Rasterweite: lpi ↔ lpc

Lines per inch und Lines per centimeter. 1 inch = 2,54 cm.

Umrechner

Hinweis: Alle Ergebnisse der Rechner & Generatoren sind rein mathematisch ermittelte Näherungswerte und dienen ausschließlich deiner Orientierung. Sie sind keine verbindliche Zusage und keine rechtliche Garantie. Durch Papiertoleranzen, Veredelungen, Restfeuchte, Klebung und Weiterverarbeitung kann es zu Abweichungen kommen. Für die Richtigkeit der berechneten Werte übernehmen wir keine Haftung – maßgeblich sind stets die tatsächlichen Werte deines fertigen Druckprodukts.

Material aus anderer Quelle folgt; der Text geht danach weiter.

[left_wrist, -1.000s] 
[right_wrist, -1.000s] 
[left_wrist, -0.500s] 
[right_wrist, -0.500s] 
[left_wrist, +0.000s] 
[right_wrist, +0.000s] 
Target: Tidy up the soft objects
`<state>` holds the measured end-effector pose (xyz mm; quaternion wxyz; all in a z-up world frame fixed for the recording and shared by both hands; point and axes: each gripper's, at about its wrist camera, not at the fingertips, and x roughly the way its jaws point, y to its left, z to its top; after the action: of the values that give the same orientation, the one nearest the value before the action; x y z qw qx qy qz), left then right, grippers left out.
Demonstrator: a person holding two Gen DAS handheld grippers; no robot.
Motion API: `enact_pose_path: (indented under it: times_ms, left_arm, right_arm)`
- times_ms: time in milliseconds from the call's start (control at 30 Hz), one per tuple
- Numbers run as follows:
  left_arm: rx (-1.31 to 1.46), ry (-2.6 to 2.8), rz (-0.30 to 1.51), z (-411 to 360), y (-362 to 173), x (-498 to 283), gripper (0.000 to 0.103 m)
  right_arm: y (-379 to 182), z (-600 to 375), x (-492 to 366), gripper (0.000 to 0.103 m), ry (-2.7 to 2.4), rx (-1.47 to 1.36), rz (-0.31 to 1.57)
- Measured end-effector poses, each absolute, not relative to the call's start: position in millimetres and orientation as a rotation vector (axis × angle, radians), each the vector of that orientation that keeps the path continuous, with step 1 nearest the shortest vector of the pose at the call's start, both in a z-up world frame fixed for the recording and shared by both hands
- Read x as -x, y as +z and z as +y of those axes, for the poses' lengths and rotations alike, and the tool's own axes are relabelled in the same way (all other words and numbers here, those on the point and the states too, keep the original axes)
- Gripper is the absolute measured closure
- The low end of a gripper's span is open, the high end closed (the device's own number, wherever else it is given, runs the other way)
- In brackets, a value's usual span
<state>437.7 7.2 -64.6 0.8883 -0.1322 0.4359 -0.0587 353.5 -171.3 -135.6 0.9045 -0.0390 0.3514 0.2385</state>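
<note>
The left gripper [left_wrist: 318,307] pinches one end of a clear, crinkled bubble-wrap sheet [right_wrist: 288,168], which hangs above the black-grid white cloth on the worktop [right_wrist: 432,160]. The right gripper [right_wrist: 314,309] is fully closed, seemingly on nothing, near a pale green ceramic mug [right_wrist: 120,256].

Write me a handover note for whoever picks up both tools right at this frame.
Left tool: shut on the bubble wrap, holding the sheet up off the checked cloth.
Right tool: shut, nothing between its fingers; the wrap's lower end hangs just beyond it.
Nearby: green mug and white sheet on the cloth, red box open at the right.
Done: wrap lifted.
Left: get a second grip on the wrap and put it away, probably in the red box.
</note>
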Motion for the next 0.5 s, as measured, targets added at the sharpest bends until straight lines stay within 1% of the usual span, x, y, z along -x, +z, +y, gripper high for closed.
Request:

Ergebnisse können rechtlich einschränkungsfrei verwendet werden, zeitlich und örtlich.

FAQ

Die Rasterweite gibt an, wie fein ein Halbtonraster ist – also wie viele Rasterlinien pro Zoll (lpi) oder pro Zentimeter (lpc) liegen. Sie bestimmt die Detailgenauigkeit: Ein feines Raster zeigt mehr Details, verlangt aber besseres Papier, ein grobes Raster ist robuster für Zeitungspapier. Die richtige Rasterweite hängt also stark vom Bedruckstoff ab.

lpi steht für „lines per inch“ (Linien pro Zoll), lpc für „lines per centimeter“ (Linien pro Zentimeter). Beide beschreiben dasselbe – nur in unterschiedlichen Maßsystemen. Der englische Raum und viele Softwarevorgaben nennen lpi, in Europa ist die Angabe in Linien pro Zentimeter üblich.

Weil internationale Druckereien, Vorlagen oder Software oft die jeweils andere Einheit verwenden. Wenn eine US-Vorgabe „150 lpi“ verlangt, du aber in lpc gewohnt bist (das wären rund 60er Raster), musst du sauber umrechnen, um die richtige Feinheit zu treffen. Das Tool nimmt dir diese Umrechnung ab.

Grobe Faustregel: Zeitungsdruck arbeitet mit groben Rastern (rund 100 lpi / 40 lpc), Bogenoffset auf gestrichenem Papier mit feinen Rastern (150–175 lpi / 60–70 lpc), hochwertige Bildbände sogar darüber. Je glatter und weißer das Papier, desto feiner darf das Raster sein, ohne dass die Punkte zulaufen.

Für die Druckvorstufe, den Offsetdruck und alle, die Bilddaten für unterschiedliche Verfahren aufbereiten. Wer die Rasterweite richtig wählt und zwischen den Einheiten sicher umrechnet, holt das Optimum aus Motiv und Bedruckstoff heraus.